[Items from a dataset]
· · · ·

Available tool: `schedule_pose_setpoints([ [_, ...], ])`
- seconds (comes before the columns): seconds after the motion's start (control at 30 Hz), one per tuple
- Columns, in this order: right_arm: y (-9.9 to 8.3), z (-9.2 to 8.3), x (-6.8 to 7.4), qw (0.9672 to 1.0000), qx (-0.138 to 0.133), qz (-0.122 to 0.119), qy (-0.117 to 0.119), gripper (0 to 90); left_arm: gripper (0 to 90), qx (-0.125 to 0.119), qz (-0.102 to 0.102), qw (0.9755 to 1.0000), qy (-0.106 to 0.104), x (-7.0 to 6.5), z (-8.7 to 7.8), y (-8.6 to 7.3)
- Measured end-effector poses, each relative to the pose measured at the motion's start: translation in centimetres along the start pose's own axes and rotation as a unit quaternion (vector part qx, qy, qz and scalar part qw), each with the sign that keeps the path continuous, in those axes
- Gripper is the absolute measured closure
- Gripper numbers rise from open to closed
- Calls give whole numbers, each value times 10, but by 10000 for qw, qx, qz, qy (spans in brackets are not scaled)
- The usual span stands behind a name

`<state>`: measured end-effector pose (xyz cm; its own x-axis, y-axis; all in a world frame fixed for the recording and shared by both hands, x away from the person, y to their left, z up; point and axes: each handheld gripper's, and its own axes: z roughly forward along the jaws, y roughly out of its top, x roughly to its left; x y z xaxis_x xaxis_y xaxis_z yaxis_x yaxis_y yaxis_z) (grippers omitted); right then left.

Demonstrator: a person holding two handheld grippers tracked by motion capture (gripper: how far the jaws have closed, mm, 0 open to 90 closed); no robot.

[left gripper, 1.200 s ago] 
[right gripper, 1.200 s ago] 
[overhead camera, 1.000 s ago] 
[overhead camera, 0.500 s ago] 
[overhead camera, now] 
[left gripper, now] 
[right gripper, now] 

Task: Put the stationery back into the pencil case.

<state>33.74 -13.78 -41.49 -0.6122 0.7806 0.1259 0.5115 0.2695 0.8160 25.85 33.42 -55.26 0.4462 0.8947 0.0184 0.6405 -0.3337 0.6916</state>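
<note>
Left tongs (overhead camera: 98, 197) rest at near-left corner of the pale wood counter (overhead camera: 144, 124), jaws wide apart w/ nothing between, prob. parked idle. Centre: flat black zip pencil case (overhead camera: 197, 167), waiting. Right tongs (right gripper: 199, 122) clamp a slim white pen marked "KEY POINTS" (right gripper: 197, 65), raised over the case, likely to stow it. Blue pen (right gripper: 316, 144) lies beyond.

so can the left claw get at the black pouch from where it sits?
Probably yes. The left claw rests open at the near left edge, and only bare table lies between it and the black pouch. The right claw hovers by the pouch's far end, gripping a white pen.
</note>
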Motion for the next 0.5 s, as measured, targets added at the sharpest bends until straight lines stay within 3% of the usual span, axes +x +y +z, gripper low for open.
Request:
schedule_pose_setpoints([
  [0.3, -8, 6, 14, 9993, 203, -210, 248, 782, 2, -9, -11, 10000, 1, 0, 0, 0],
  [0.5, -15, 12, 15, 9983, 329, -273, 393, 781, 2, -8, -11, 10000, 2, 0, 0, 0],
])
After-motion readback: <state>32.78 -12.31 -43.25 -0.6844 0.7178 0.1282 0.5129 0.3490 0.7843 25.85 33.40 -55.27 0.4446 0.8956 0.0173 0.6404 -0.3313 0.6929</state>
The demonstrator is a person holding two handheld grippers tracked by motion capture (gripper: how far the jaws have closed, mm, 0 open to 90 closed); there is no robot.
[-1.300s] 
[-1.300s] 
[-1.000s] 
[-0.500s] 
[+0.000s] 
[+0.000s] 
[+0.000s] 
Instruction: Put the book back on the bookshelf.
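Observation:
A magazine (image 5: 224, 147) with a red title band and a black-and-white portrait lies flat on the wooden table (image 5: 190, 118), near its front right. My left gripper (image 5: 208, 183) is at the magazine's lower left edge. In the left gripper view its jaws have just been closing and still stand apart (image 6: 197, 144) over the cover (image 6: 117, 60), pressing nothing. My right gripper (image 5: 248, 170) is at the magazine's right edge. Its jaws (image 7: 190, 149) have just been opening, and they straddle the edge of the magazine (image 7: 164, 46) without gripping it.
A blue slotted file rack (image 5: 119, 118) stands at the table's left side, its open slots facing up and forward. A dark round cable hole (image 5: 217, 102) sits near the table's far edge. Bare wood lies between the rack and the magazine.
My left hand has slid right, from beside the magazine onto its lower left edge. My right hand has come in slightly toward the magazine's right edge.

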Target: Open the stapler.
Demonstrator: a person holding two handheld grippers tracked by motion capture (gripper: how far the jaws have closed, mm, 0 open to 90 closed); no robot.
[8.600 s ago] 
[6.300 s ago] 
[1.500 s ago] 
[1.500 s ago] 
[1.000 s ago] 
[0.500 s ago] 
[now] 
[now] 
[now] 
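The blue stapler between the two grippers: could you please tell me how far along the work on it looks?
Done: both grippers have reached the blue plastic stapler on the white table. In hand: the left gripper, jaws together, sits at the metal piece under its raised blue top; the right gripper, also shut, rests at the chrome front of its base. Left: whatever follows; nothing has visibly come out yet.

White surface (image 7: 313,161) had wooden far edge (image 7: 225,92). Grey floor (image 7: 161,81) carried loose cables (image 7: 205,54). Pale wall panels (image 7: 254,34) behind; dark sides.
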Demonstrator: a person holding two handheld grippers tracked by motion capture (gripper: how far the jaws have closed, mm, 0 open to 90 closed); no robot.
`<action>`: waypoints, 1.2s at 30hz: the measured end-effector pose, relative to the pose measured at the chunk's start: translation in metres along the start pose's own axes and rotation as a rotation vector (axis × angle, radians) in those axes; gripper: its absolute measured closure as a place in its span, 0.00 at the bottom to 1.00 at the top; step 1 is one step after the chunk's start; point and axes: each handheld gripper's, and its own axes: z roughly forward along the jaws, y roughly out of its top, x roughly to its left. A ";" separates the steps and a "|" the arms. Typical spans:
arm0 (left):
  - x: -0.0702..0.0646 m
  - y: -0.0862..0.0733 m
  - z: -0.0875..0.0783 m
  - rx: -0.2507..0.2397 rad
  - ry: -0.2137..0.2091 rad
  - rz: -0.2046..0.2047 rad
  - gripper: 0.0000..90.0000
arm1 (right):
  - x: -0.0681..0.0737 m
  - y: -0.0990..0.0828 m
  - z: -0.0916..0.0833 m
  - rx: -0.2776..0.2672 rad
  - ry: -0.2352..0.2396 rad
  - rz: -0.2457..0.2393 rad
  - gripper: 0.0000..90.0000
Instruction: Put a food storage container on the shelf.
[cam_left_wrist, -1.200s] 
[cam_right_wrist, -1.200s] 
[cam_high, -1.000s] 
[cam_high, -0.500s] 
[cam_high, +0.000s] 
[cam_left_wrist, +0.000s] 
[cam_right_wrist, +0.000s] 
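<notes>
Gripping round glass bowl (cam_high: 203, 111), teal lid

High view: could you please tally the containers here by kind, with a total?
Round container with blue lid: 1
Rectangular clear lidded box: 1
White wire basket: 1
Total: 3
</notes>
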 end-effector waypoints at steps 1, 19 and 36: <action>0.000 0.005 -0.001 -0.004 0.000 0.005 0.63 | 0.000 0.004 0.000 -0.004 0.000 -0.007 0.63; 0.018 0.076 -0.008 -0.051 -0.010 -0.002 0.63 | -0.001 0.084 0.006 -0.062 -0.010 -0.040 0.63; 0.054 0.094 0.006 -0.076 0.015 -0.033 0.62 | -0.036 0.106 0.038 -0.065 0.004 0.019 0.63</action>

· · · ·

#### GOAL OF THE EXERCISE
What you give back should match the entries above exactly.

#### THE COMPLETED TASK
Available tool: `schedule_pose_setpoints([ [_, ...], ])`
- seconds (comes before the columns): seconds after the motion's start (control at 30 Hz), one per tuple
- Columns, in this order: right_arm: y (-9.9 to 8.3), z (-9.2 to 8.3), x (-6.8 to 7.4), qw (0.9672 to 1.0000), qx (-0.138 to 0.133), qz (-0.122 to 0.119), qy (-0.117 to 0.119), gripper (0 to 90); left_arm: gripper (0 to 90), qx (-0.125 to 0.119), qz (-0.102 to 0.102), qw (0.9755 to 1.0000), qy (-0.106 to 0.104), x (-7.0 to 6.5), z (-8.7 to 7.8), y (-8.6 to 7.3)
- Measured end-effector poses, each relative to the pose measured at the motion's start: translation in centimetres along the start pose's own axes and rotation as a unit quaternion (vector part qx, qy, qz and scalar part qw), each with the sign that keeps the path continuous, in those axes
- Gripper is the absolute measured closure
- Gripper numbers rise from open to closed
- Calls give whole numbers, each value times 10, but by 10000 for qw, qx, qz, qy (spans in brackets are not scaled)
- The usual span stands behind a name

`<state>`: measured end-effector pose (xyz cm; its own x-axis, y-axis; all in a world frame fixed for the recording and shared by both hands, x away from the person, y to their left, z up; point and axes: each handheld gripper's, and its own axes: z roughly forward along the jaws, y roughly out of its top, x roughly to its left; x y z xaxis_x xaxis_y xaxis_z yaxis_x yaxis_y yaxis_z) (grippers omitted); right then left.

Demonstrator: a person holding two handheld grippers tracked by motion capture (gripper: how far the jaws have closed, mm, 0 open to 90 closed); no robot.

[left gripper, 1.200 s ago] 
[right gripper, 1.200 s ago] 
[overhead camera, 1.000 s ago] 
[overhead camera, 0.500 s ago] 
[overhead camera, now] 
[left gripper, now] 
[right gripper, now] 

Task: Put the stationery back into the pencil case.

<state>33.74 -13.78 -41.49 -0.6122 0.7806 0.1259 0.5115 0.2695 0.8160 25.85 33.42 -55.26 0.4462 0.8947 0.0184 0.6405 -0.3337 0.6916</state>
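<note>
Left tongs (overhead camera: 98, 197) rest at near-left corner of the pale wood counter (overhead camera: 144, 124), jaws wide apart w/ nothing between, prob. parked idle. Centre: flat black zip pencil case (overhead camera: 197, 167), waiting. Right tongs (right gripper: 199, 122) clamp a slim white pen marked "KEY POINTS" (right gripper: 197, 65), raised over the case, likely to stow it. Blue pen (right gripper: 316, 144) lies beyond.

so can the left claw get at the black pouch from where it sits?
Probably yes. The left claw rests open at the near left edge, and only bare table lies between it and the black pouch. The right claw hovers by the pouch's far end, gripping a white pen.
</note>
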Motion for the next 0.5 s, as measured, targets added at the sharpest bends until straight lines stay within 3% of the usual span, axes +x +y +z, gripper low for open.
Request:
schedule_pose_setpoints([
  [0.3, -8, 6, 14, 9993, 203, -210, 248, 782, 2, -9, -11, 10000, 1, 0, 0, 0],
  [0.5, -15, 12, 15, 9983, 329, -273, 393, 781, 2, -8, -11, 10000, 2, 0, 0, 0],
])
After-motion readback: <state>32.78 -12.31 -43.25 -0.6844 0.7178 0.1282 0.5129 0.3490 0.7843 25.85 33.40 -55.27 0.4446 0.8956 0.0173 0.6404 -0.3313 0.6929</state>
The demonstrator is a person holding two handheld grippers tracked by motion capture (gripper: how far the jaws have closed, mm, 0 open to 90 closed); there is no robot.
[-1.300s] 
[-1.300s] 
[-1.000s] 
[-0.500s] 
[+0.000s] 
[+0.000s] 
[+0.000s] 
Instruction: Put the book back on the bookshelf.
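Observation:
A magazine (image 5: 224, 147) with a red title band and a black-and-white portrait lies flat on the wooden table (image 5: 190, 118), near its front right. My left gripper (image 5: 208, 183) is at the magazine's lower left edge. In the left gripper view its jaws have just been closing and still stand apart (image 6: 197, 144) over the cover (image 6: 117, 60), pressing nothing. My right gripper (image 5: 248, 170) is at the magazine's right edge. Its jaws (image 7: 190, 149) have just been opening, and they straddle the edge of the magazine (image 7: 164, 46) without gripping it.
A blue slotted file rack (image 5: 119, 118) stands at the table's left side, its open slots facing up and forward. A dark round cable hole (image 5: 217, 102) sits near the table's far edge. Bare wood lies between the rack and the magazine.
My left hand has slid right, from beside the magazine onto its lower left edge. My right hand has come in slightly toward the magazine's right edge.
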
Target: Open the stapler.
Demonstrator: a person holding two handheld grippers tracked by motion capture (gripper: how far the jaws have closed, mm, 0 open to 90 closed); no robot.
[8.600 s ago] 
[6.300 s ago] 
[1.500 s ago] 
[1.500 s ago] 
[1.000 s ago] 
[0.500 s ago] 
[now] 
[now] 
[now] 
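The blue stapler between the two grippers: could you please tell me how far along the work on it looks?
Done: both grippers have reached the blue plastic stapler on the white table. In hand: the left gripper, jaws together, sits at the metal piece under its raised blue top; the right gripper, also shut, rests at the chrome front of its base. Left: whatever follows; nothing has visibly come out yet.

White surface (image 7: 313,161) had wooden far edge (image 7: 225,92). Grey floor (image 7: 161,81) carried loose cables (image 7: 205,54). Pale wall panels (image 7: 254,34) behind; dark sides.
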Demonstrator: a person holding two handheld grippers tracked by motion capture (gripper: how far the jaws have closed, mm, 0 open to 90 closed); no robot.
`<action>`: waypoints, 1.2s at 30hz: the measured end-effector pose, relative to the pose measured at the chunk's start: translation in metres along the start pose's own axes and rotation as a rotation vector (axis × angle, radians) in those axes; gripper: its absolute measured closure as a place in its span, 0.00 at the bottom to 1.00 at the top; step 1 is one step after the chunk's start; point and axes: each handheld gripper's, and its own axes: z roughly forward along the jaws, y roughly out of its top, x roughly to its left. A ";" separates the steps and a "|" the arms. Typical spans:
arm0 (left):
  - x: -0.0702..0.0646 m
  - y: -0.0862..0.0733 m
  - z: -0.0875..0.0783 m
  - rx: -0.2507..0.2397 rad
  - ry: -0.2137..0.2091 rad
  - rz: -0.2046..0.2047 rad
  - gripper: 0.0000..90.0000
arm1 (right):
  - x: -0.0681..0.0737 m
  - y: -0.0990..0.0828 m
  - z: -0.0916..0.0833 m
  - rx: -0.2776..0.2672 rad
  - ry: -0.2352..0.2396 rad
  - rz: -0.2457..0.2393 rad
  - gripper: 0.0000..90.0000
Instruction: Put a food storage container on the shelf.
[cam_left_wrist, -1.200s] 
[cam_right_wrist, -1.200s] 
[cam_high, -1.000s] 
[cam_high, -0.500s] 
[cam_high, +0.000s] 
[cam_left_wrist, +0.000s] 
[cam_right_wrist, +0.000s] 
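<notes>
Gripping round glass bowl (cam_high: 203, 111), teal lid

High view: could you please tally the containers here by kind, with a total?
Round container with blue lid: 1
Rectangular clear lidded box: 1
White wire basket: 1
Total: 3
</notes>
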 end-effector waypoints at steps 1, 19 and 36: <action>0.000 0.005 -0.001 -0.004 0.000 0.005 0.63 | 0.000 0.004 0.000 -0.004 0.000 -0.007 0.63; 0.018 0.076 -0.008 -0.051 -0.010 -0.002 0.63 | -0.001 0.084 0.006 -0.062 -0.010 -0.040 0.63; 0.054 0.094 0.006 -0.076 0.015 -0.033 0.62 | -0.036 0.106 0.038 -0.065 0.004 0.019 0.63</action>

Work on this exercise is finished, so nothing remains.